Aim of the exercise
Take the lines below between the one holding "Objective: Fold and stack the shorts" and the one holding "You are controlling", inclusive, and copy them exactly. Add nothing.

[[ Data provided, beginning ]]

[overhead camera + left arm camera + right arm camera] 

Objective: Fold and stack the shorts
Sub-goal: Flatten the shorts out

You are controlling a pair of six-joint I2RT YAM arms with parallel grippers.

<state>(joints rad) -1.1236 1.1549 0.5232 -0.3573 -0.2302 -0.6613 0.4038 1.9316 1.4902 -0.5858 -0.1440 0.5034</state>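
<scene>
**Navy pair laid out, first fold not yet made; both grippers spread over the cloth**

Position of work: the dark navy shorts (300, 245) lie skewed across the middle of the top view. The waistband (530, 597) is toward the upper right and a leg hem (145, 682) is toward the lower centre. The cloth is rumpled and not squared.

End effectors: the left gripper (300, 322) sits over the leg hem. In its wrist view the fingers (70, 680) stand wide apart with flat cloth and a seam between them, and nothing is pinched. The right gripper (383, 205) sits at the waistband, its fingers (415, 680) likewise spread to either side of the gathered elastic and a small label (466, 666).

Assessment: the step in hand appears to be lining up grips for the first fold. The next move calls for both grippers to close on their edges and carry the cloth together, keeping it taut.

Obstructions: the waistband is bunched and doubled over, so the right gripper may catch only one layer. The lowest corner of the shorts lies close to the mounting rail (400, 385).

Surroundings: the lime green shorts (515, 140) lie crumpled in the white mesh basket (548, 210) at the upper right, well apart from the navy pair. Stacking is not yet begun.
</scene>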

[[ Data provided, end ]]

Answer section
Objective: Fold and stack the shorts
Sub-goal: Flatten the shorts out

You are controlling a pair of six-joint I2RT YAM arms with parallel grippers.

No further output is required.